Top of SOURCE DATA

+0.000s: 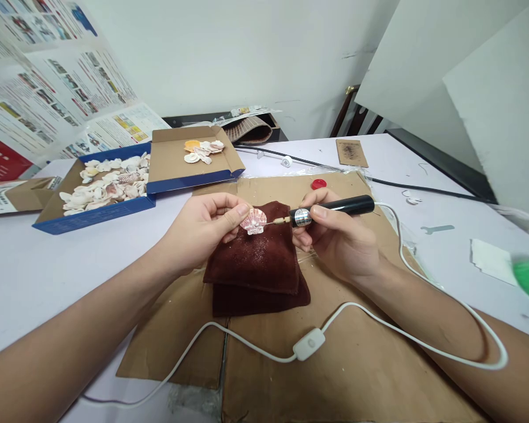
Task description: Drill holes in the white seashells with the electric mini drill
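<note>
Between the thumb and fingers of my left hand (pixel 214 220) is a pink and white scallop shell (pixel 254 221), its hinge end facing me. My right hand (pixel 341 232) grips a black mini electric drill (pixel 350 205) like a pen. The drill's brass chuck (pixel 282 220) points left, and its thin bit reaches the lower part of the shell; whether it has gone through I cannot tell. Beneath both lies a folded dark red cloth (pixel 255 270) with pale dust on it. A white cord (pixel 427 282) runs from the drill to an inline switch (pixel 309 344).
Cardboard sheets (pixel 357 364) cover the table's middle. At the left stands a blue box (pixel 97 214) of shells, several more on its open lid (pixel 167 167). Behind are a red cap (pixel 318 184), a black cable (pixel 405 183) and a stained board (pixel 351 153). A wrench (pixel 437 229) and white tissue (pixel 492 260) lie right.
</note>
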A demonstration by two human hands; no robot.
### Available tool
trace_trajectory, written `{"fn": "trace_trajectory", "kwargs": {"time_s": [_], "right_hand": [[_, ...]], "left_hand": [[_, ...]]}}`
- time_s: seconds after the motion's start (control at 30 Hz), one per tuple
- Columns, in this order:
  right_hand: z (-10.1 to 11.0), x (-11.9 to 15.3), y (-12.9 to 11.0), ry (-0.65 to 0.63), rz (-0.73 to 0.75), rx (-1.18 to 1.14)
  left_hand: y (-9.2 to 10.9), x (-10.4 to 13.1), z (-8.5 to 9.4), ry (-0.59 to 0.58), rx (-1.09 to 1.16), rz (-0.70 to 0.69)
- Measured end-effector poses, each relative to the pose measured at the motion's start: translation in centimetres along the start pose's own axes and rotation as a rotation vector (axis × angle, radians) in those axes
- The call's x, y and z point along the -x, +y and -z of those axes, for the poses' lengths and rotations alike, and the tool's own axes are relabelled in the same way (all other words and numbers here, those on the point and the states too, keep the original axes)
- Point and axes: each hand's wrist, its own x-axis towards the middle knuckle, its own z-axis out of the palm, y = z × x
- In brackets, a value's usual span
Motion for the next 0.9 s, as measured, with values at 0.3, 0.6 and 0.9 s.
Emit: {"fn": "trace_trajectory", "kwargs": {"time_s": [0.3,0.6,0.9], "right_hand": [[-0.01,0.0,-0.05,-0.006,0.01,0.001],[-0.04,0.1,-0.15,-0.006,0.011,0.01],[0.11,0.15,-0.13,-0.025,-0.001,0.03]], "left_hand": [[-0.05,-0.03,-0.09,-0.02,0.032,0.005],[0.16,-0.04,-0.08,-0.018,0.025,-0.005],[0.12,0.01,-0.05,-0.001,0.029,0.008]]}}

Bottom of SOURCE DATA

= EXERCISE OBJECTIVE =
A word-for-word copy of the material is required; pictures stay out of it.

= OUTPUT BELOW =
+0.000s: 
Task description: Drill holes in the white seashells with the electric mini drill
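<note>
Between the thumb and fingers of my left hand (pixel 214 220) is a pink and white scallop shell (pixel 254 221), its hinge end facing me. My right hand (pixel 341 232) grips a black mini electric drill (pixel 350 205) like a pen. The drill's brass chuck (pixel 282 220) points left, and its thin bit reaches the lower part of the shell; whether it has gone through I cannot tell. Beneath both lies a folded dark red cloth (pixel 255 270) with pale dust on it. A white cord (pixel 427 282) runs from the drill to an inline switch (pixel 309 344).
Cardboard sheets (pixel 357 364) cover the table's middle. At the left stands a blue box (pixel 97 214) of shells, several more on its open lid (pixel 167 167). Behind are a red cap (pixel 318 184), a black cable (pixel 405 183) and a stained board (pixel 351 153). A wrench (pixel 437 229) and white tissue (pixel 492 260) lie right.
</note>
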A demonstration by two human hands; no robot.
### Available tool
trace_trajectory, written `{"fn": "trace_trajectory", "kwargs": {"time_s": [_], "right_hand": [[_, ...]], "left_hand": [[_, ...]]}}`
- time_s: seconds after the motion's start (control at 30 Hz), one per tuple
- Columns, in this order:
  right_hand: z (-10.1 to 11.0), x (-11.9 to 15.3), y (-12.9 to 11.0), ry (-0.65 to 0.63), rz (-0.73 to 0.75), rx (-1.18 to 1.14)
  left_hand: y (-9.2 to 10.9), x (-10.4 to 13.1), z (-8.5 to 9.4), ry (-0.59 to 0.58), rx (-1.09 to 1.16), rz (-0.70 to 0.69)
- Measured end-effector poses, each relative to the pose measured at the motion's start: translation in centimetres along the start pose's own axes and rotation as a rotation vector (axis × angle, radians) in those axes
- The call's x, y and z point along the -x, +y and -z of those axes, for the poses' lengths and rotations alike, and the tool's own axes are relabelled in the same way (all other words and numbers here, those on the point and the states too, keep the original axes)
- Point and axes: each hand's wrist, its own x-axis towards the middle knuckle, its own z-axis out of the palm, y = z × x
- In brackets, a value's usual span
Motion for the next 0.9 s, as measured, with values at 0.3, 0.6 and 0.9 s.
Emit: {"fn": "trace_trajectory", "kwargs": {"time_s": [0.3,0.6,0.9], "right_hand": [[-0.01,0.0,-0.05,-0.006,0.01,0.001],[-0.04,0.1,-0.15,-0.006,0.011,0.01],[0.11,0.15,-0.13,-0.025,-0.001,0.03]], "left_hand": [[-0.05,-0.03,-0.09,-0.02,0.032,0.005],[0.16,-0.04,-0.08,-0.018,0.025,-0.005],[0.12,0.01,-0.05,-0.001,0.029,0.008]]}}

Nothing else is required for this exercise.